TASK GOAL: Please keep to the lines below from the one with "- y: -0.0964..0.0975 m" through the one with "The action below", and restate them word for word, ends included.

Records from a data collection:
────────────────────────────────────────

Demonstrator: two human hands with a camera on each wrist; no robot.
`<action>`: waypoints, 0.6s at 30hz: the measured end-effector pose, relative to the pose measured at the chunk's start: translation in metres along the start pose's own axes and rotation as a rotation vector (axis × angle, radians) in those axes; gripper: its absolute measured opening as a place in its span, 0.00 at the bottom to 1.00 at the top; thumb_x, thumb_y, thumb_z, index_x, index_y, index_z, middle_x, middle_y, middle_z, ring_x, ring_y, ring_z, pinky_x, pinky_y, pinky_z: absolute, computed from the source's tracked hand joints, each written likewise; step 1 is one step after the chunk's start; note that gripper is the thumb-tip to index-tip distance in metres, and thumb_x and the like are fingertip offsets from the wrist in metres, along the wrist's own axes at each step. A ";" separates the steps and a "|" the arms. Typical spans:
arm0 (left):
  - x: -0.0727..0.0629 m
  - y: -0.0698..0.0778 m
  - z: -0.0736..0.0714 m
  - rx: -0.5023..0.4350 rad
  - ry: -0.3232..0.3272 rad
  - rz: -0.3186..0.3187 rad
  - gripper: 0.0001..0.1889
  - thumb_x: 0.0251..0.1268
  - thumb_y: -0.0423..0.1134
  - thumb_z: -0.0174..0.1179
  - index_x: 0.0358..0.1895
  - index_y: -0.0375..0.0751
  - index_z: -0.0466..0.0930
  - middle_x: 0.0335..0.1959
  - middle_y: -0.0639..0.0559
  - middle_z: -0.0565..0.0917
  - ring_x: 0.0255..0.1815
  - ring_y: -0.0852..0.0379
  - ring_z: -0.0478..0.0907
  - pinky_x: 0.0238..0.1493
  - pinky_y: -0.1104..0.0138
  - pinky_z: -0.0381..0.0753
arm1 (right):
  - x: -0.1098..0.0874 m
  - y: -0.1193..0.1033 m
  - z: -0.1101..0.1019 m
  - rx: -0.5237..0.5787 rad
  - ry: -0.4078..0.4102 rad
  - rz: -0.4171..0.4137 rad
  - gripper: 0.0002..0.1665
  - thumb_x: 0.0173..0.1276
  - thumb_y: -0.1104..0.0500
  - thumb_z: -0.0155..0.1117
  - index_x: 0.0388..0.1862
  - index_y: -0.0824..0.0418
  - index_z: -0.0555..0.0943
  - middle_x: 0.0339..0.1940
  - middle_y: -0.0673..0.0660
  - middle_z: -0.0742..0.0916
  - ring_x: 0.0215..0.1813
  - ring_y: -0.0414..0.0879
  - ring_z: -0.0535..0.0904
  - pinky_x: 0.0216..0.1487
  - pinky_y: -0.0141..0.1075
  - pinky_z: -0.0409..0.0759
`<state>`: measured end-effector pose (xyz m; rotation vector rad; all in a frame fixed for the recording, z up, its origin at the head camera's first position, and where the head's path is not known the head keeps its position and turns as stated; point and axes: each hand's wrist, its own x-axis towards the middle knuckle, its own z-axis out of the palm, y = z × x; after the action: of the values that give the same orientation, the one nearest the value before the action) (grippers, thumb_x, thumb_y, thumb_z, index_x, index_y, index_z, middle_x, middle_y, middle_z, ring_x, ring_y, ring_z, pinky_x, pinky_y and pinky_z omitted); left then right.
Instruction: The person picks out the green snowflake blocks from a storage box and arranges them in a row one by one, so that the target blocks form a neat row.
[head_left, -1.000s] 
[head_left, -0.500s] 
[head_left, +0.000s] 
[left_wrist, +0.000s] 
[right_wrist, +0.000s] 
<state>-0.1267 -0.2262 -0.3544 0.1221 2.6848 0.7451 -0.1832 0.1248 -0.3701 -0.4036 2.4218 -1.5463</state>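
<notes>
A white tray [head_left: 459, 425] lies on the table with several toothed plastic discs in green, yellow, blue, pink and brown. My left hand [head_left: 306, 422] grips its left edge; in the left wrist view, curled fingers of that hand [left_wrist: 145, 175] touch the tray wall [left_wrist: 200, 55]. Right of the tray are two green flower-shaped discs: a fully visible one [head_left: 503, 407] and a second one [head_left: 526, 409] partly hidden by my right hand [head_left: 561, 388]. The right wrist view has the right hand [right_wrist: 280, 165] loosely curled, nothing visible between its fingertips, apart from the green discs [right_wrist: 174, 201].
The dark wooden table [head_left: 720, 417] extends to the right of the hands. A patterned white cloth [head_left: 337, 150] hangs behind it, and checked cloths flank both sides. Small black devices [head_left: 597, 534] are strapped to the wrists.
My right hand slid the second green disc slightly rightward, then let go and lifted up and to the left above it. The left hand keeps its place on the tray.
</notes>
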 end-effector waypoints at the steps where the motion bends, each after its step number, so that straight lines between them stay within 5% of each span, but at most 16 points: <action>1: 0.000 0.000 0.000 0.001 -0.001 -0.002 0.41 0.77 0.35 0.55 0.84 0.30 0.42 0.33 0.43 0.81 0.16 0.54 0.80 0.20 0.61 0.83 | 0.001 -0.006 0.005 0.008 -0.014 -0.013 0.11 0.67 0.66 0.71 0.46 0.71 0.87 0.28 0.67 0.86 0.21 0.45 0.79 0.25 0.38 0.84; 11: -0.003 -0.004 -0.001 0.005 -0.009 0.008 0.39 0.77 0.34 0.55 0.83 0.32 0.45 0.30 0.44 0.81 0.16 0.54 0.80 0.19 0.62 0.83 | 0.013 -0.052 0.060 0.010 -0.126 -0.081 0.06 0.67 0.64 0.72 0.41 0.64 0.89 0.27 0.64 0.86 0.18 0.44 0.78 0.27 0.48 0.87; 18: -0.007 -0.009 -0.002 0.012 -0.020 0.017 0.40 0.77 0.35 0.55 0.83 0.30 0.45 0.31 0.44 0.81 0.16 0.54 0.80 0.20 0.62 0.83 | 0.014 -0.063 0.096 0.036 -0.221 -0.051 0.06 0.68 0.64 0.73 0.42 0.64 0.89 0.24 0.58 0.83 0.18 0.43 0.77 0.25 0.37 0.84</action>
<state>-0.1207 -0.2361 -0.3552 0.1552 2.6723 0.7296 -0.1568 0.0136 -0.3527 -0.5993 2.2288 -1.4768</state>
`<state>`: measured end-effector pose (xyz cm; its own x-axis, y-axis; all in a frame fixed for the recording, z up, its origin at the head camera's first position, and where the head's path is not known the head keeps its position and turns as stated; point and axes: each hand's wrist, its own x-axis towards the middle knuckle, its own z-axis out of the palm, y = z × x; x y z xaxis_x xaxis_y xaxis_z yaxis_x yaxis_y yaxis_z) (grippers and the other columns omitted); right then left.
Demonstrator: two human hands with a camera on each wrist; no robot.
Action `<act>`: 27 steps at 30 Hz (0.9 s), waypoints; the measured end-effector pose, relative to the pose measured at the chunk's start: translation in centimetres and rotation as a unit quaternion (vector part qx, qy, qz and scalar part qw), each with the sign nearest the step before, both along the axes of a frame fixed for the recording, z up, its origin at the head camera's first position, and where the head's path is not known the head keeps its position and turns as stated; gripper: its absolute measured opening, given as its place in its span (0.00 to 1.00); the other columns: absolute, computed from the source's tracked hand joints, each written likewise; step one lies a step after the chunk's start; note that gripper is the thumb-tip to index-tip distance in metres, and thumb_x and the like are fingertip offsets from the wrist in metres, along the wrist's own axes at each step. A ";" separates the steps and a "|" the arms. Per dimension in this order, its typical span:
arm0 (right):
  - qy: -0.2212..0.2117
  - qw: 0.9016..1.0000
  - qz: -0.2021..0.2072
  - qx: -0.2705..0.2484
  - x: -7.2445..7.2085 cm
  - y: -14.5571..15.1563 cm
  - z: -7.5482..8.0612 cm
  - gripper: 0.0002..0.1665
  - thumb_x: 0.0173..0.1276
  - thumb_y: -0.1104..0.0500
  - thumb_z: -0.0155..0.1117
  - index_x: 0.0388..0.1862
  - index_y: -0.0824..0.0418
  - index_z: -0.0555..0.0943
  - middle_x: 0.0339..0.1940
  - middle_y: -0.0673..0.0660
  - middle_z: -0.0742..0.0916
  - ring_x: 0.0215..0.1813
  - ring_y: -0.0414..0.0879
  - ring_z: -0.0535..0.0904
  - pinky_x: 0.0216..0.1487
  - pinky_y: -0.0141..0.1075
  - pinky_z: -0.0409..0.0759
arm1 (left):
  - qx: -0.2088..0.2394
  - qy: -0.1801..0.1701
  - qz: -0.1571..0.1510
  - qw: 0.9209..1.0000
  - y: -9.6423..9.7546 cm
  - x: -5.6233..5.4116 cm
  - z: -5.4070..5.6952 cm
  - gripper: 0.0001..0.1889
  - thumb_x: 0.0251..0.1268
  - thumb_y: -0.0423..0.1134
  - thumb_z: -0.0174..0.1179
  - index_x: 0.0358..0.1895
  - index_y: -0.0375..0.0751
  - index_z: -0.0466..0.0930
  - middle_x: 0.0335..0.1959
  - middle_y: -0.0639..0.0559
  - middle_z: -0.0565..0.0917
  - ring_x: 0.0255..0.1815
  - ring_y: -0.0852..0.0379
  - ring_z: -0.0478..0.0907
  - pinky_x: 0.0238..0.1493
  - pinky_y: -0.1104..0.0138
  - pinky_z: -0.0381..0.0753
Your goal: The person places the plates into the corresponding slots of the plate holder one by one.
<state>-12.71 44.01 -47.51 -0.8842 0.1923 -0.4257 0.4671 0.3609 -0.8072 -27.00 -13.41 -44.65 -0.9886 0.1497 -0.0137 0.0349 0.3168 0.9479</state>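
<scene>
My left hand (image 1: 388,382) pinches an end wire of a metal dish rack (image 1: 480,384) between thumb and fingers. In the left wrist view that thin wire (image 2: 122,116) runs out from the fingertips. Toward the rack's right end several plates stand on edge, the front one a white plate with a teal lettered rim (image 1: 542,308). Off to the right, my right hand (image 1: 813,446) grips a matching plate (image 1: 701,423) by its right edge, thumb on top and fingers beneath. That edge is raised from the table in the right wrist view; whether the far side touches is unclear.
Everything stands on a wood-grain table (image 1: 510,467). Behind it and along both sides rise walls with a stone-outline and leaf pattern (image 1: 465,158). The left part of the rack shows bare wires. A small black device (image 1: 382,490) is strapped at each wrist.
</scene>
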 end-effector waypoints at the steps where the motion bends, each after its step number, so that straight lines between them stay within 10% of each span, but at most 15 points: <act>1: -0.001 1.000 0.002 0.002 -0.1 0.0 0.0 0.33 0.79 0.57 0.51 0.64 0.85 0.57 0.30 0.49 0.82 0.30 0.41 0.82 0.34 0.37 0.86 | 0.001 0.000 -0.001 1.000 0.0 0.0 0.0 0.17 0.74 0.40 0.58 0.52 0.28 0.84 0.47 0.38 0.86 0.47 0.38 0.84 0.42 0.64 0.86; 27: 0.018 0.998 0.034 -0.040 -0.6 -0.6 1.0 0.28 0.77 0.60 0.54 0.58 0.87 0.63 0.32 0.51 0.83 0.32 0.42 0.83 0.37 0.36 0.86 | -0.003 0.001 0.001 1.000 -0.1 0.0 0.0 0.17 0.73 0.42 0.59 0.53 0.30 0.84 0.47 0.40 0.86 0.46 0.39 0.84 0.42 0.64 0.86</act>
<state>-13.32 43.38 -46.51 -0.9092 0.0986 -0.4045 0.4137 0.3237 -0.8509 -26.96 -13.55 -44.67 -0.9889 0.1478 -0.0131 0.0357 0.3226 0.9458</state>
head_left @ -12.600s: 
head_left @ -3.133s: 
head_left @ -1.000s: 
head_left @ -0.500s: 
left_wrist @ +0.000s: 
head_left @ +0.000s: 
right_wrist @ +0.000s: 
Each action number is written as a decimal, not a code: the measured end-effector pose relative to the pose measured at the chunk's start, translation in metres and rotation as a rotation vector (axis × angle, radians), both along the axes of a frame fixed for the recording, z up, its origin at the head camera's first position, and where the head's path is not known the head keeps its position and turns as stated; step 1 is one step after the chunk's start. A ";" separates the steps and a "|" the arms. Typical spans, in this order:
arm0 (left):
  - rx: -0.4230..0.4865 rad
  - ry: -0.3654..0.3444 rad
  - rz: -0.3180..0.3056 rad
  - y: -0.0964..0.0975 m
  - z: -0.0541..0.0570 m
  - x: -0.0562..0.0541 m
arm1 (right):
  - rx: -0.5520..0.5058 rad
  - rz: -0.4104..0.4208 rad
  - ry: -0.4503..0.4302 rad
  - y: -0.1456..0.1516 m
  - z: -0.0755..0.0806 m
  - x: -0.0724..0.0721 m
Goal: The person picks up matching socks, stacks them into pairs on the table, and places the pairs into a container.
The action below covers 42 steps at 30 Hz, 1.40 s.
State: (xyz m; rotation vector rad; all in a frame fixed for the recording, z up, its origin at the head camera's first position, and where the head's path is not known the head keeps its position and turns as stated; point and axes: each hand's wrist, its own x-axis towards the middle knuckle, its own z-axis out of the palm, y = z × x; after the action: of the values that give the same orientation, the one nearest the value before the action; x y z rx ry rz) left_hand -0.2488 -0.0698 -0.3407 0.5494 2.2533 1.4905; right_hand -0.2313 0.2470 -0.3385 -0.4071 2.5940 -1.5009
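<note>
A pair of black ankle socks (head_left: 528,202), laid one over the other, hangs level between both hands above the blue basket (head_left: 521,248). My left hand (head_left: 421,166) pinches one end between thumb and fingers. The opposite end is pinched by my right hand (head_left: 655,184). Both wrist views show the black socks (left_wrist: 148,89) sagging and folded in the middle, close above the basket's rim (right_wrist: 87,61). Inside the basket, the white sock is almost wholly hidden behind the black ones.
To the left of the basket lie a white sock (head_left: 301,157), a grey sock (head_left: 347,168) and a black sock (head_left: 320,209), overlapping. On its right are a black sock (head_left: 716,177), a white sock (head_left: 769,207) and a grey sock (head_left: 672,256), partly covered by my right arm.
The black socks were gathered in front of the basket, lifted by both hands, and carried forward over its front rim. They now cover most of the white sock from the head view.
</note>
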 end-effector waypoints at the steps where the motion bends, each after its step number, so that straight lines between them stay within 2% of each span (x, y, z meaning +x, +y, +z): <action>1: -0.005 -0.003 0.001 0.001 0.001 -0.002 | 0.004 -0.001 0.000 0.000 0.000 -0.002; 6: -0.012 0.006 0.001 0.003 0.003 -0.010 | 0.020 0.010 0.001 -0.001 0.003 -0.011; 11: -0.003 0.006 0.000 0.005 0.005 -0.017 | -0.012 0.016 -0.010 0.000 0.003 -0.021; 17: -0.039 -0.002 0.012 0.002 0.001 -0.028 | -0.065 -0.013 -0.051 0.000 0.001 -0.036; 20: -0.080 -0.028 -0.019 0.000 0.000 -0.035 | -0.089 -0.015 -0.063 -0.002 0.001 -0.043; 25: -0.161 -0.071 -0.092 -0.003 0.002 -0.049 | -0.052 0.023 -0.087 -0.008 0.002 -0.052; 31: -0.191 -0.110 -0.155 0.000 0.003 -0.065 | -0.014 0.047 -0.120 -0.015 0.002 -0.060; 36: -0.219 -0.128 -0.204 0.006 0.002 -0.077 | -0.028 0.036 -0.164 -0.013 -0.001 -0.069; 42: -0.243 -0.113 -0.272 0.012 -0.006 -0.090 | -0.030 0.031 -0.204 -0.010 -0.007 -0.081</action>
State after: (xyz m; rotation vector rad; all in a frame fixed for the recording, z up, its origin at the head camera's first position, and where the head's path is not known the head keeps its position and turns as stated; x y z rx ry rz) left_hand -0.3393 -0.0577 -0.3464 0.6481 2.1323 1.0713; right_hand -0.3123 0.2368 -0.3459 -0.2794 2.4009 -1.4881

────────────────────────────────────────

RESPONSE TO THIS EXERCISE:
  - y: -0.0964..0.0975 m
  - z: -0.0541..0.0570 m
  - x: -0.0562..0.0541 m
arm1 (right):
  - rx: -0.5520..0.5058 rad
  - rz: -0.4104..0.4208 rad
  - ry: -0.4503..0.4302 rad
  - y: -0.1456..0.1516 m
  - z: -0.0755..0.0806 m
  - x: -0.0724..0.0721 m
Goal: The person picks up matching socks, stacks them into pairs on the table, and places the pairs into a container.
The action below covers 42 steps at 30 Hz, 1.40 s.

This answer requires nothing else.